6. A camera calibration device, wherein, The device includes: The acquisition module is used to acquire multiple corresponding point pairs between 2D points in images captured by roadside cameras and 3D points in real roadside scenes to obtain first calibration parameters. The 3D points include coordinate position points in the world coordinate system, and the 2D points include coordinate position points in the pixel coordinate system corresponding to the 3D points. The iteration module is used to iterate the first calibration parameters according to a preset optimization function to obtain the second calibration parameters; The determination module is used to determine the mapping relationship table between the 2D points and the 3D points based on the second calibration parameters; The step of iterating the first calibration parameters according to a preset optimization function to obtain the second calibration parameters includes: The rotation matrix R from the camera to the ENU and the offset vector t from the origin of the camera coordinate system to the origin of the ENU coordinate system are iterated in the initialization extrinsic parameter matrix [R|t] of the first calibration parameters according to the preset optimization function. Iterate the normal vector n of the road plane in the ENU coordinate system in the first calibration parameters according to the preset optimization function; The optimized and iterated R, t, and n are used as the second calibration parameters; The preset optimization function includes: min(1 / m ∑(di / max_d)|Pc - Pt| ) m is the number of corresponding point pairs between the 2D point and the 3D point, di is the Euclidean distance between the 3D point and the camera origin, max_d is the Euclidean distance between the point farthest from the camera among the multiple corresponding point pairs between the 2D point and the 3D point, Pc = [R|t]* Pi, where Pc is the 3D point, Pi is the 2D point, and Pt is the point in the ENU coordinate system.

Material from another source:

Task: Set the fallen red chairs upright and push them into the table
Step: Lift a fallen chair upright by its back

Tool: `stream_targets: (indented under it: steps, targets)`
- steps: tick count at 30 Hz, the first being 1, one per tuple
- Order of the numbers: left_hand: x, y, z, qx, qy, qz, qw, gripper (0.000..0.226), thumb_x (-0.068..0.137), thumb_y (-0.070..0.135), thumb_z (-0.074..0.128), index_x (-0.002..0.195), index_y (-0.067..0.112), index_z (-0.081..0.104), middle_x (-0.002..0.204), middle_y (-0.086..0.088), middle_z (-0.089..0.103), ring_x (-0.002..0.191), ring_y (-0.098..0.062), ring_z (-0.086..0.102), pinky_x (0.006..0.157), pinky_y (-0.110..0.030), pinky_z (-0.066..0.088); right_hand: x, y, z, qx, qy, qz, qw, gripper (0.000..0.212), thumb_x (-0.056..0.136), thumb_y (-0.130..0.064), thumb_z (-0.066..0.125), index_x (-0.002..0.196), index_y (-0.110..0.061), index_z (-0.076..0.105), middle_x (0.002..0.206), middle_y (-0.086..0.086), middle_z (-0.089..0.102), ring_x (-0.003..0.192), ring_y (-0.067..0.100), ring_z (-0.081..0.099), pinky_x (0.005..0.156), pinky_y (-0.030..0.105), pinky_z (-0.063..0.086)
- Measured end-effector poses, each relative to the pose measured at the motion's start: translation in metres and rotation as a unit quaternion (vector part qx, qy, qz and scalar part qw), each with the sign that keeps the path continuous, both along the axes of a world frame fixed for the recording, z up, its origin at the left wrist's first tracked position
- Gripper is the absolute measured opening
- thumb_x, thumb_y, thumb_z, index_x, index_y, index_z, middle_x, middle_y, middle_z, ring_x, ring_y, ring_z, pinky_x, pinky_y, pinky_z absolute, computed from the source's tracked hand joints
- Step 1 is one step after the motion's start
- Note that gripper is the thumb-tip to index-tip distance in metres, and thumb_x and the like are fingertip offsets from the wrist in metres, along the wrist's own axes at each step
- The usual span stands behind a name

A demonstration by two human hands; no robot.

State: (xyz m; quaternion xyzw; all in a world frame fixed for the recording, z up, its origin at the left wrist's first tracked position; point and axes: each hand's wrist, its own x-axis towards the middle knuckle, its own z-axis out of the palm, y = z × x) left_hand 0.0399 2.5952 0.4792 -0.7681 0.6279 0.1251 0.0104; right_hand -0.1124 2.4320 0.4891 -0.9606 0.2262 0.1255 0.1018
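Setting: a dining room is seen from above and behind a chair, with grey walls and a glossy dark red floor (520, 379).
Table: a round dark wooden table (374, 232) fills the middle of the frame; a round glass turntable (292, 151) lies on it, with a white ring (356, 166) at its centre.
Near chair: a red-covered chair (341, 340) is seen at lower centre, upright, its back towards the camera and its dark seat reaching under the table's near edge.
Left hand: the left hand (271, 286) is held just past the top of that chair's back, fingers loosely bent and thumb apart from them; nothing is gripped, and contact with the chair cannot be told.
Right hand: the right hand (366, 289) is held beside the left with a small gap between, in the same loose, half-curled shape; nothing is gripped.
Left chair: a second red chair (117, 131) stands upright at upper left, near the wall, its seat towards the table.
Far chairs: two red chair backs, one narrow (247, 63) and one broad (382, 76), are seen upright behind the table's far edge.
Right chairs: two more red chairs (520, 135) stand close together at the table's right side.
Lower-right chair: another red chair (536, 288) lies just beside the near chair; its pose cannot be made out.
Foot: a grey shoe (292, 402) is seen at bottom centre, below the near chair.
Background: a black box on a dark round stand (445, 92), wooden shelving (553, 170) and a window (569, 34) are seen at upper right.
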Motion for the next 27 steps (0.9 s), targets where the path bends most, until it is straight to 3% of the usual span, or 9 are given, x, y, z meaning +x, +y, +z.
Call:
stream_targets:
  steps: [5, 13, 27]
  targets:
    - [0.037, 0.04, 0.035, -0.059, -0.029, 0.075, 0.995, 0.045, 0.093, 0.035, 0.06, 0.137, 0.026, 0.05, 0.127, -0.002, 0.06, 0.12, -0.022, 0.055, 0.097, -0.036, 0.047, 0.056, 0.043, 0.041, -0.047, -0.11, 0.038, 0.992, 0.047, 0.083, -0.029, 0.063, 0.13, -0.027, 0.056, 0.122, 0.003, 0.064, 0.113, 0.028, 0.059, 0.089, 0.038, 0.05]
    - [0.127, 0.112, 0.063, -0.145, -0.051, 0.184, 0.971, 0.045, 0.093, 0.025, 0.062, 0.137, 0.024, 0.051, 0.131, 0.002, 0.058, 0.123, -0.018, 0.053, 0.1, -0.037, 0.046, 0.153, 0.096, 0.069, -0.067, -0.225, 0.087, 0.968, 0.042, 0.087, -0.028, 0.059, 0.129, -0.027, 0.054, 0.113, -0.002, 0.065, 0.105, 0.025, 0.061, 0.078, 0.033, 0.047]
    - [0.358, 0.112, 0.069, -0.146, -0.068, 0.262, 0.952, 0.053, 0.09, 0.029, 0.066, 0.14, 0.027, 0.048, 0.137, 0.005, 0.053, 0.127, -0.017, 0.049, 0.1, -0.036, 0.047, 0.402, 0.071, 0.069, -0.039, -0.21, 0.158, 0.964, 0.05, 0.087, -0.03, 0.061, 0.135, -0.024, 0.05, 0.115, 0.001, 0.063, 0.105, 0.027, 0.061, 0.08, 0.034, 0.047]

7. An electronic device, comprising: processor; as well as A memory configured to store computer-executable instructions, which, when executed, cause the processor to perform the method of any one of claims 1 to 5.
8. A computer-readable storage medium storing one or more programs, which, when executed by an electronic device including a plurality of applications, cause the electronic device to perform the method of any one of claims 1 to 5.